■ ASSIGNMENT ■
An exact transcription of all the entries is needed; pictures stay out.

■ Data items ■
· · ·

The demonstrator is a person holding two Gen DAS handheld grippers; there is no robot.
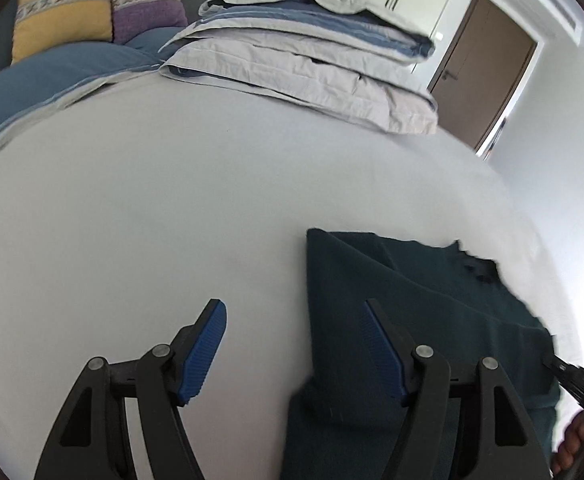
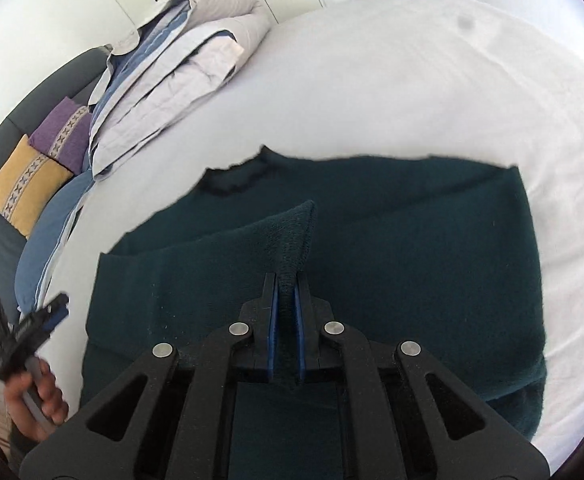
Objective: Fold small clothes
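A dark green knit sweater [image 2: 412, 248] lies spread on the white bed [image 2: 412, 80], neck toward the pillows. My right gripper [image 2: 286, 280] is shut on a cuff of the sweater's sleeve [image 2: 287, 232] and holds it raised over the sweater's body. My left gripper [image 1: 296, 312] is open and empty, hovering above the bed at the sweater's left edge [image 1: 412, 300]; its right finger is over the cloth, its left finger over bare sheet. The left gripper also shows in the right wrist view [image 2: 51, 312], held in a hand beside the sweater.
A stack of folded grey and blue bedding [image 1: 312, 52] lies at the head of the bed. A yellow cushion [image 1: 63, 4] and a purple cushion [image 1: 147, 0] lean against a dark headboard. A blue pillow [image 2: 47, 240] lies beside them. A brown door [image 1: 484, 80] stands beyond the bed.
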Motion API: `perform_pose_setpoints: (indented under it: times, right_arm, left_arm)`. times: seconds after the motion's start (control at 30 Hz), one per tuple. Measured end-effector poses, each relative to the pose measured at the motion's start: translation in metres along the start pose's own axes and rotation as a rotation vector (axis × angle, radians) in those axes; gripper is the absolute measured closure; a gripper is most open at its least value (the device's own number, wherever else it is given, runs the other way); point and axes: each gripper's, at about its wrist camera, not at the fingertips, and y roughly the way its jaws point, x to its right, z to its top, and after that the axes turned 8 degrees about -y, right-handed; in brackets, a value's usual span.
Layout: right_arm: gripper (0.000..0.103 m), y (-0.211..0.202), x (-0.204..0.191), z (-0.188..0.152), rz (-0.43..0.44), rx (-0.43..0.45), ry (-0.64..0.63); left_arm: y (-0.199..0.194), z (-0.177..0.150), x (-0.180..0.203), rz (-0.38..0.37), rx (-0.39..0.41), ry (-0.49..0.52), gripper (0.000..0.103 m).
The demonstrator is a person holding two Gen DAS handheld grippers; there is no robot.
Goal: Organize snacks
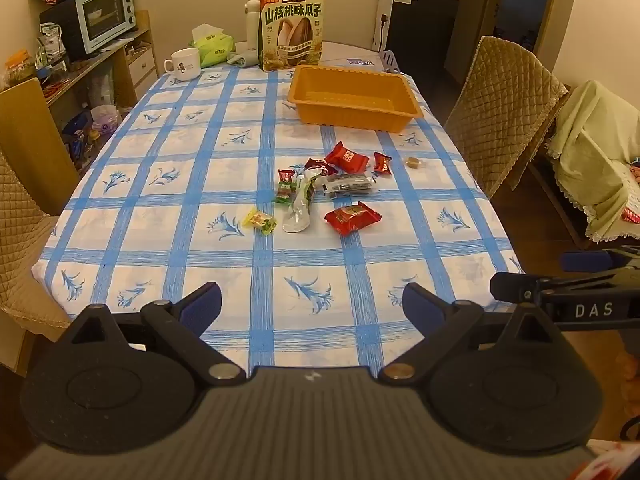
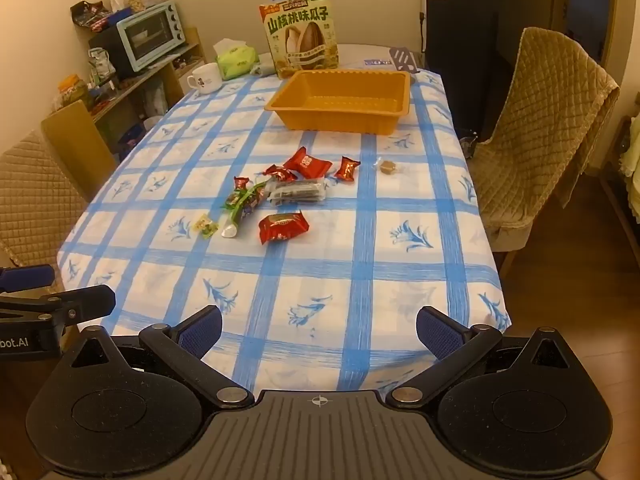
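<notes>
Several wrapped snacks lie in a loose pile mid-table: a big red packet (image 1: 351, 219) (image 2: 283, 227) nearest me, a red packet (image 1: 346, 157) (image 2: 307, 163) at the back, a grey packet (image 1: 347, 185) (image 2: 297, 194), a yellow-green sweet (image 1: 260, 221) (image 2: 205, 226) and a small brown sweet (image 1: 413, 163) (image 2: 387, 167) off to the right. Beyond them stands an orange tray (image 1: 394, 80) (image 2: 294, 82) with nothing in it. My left gripper (image 1: 310, 304) and right gripper (image 2: 318, 330) hover over the table's near edge, both open with nothing between the fingers, well short of the pile.
The table wears a blue-checked cloth (image 1: 200, 184). At its far end stand a large seed bag (image 1: 292, 30), a white mug (image 1: 185, 64) and a green tissue pack (image 1: 212, 46). Padded chairs (image 1: 500, 108) flank the sides; a shelf with a toaster oven (image 1: 106, 16) is at the left.
</notes>
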Motion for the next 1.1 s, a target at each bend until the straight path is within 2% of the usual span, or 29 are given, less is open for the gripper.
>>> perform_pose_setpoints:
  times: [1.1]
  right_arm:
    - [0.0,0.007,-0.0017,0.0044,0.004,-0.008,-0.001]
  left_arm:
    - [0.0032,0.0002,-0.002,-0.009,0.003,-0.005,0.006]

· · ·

■ TASK RESULT ■
The demonstrator is a person holding two Gen DAS handheld grippers; there is no robot.
Objective: Fold small clothes
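A dark green knit sweater [image 2: 412, 248] lies spread on the white bed [image 2: 412, 80], neck toward the pillows. My right gripper [image 2: 286, 280] is shut on a cuff of the sweater's sleeve [image 2: 287, 232] and holds it raised over the sweater's body. My left gripper [image 1: 296, 312] is open and empty, hovering above the bed at the sweater's left edge [image 1: 412, 300]; its right finger is over the cloth, its left finger over bare sheet. The left gripper also shows in the right wrist view [image 2: 51, 312], held in a hand beside the sweater.
A stack of folded grey and blue bedding [image 1: 312, 52] lies at the head of the bed. A yellow cushion [image 1: 63, 4] and a purple cushion [image 1: 147, 0] lean against a dark headboard. A blue pillow [image 2: 47, 240] lies beside them. A brown door [image 1: 484, 80] stands beyond the bed.
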Motion API: `perform_pose_setpoints: (indented under it: times, right_arm, left_arm)`. times: seconds after the motion's start (control at 30 Hz), one per tuple. Measured end-effector poses, each relative to the pose measured at the motion's start: translation in metres along the start pose's own axes and rotation as a rotation vector (axis × angle, radians) in those axes; gripper is the absolute measured closure; a gripper is most open at its least value (the device's own number, wherever else it is given, runs the other way); point and axes: each gripper's, at about its wrist camera, not at the fingertips, and y roughly the way its jaws point, x to its right, z to its top, and after that the axes turned 8 degrees about -y, right-handed; in brackets, a value's usual span.
Layout: right_arm: gripper (0.000..0.103 m), y (-0.211..0.202), x (-0.204..0.191), z (-0.188..0.152), rz (-0.43..0.44), rx (-0.43..0.45), ry (-0.64..0.63); left_arm: y (-0.199..0.194), z (-0.177..0.150), x (-0.180..0.203), rz (-0.38..0.37), rx (-0.39..0.41), ry (-0.49..0.52), gripper (0.000..0.103 m).
The demonstrator is a person holding two Gen DAS handheld grippers; there is no robot.
Goal: Organize snacks
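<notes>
Several wrapped snacks lie in a loose pile mid-table: a big red packet (image 1: 351, 219) (image 2: 283, 227) nearest me, a red packet (image 1: 346, 157) (image 2: 307, 163) at the back, a grey packet (image 1: 347, 185) (image 2: 297, 194), a yellow-green sweet (image 1: 260, 221) (image 2: 205, 226) and a small brown sweet (image 1: 413, 163) (image 2: 387, 167) off to the right. Beyond them stands an orange tray (image 1: 394, 80) (image 2: 294, 82) with nothing in it. My left gripper (image 1: 310, 304) and right gripper (image 2: 318, 330) hover over the table's near edge, both open with nothing between the fingers, well short of the pile.
The table wears a blue-checked cloth (image 1: 200, 184). At its far end stand a large seed bag (image 1: 292, 30), a white mug (image 1: 185, 64) and a green tissue pack (image 1: 212, 46). Padded chairs (image 1: 500, 108) flank the sides; a shelf with a toaster oven (image 1: 106, 16) is at the left.
</notes>
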Motion for the next 1.1 s, a target at each bend until the straight path is within 2% of the usual span, or 29 are given, less is open for the gripper.
>>> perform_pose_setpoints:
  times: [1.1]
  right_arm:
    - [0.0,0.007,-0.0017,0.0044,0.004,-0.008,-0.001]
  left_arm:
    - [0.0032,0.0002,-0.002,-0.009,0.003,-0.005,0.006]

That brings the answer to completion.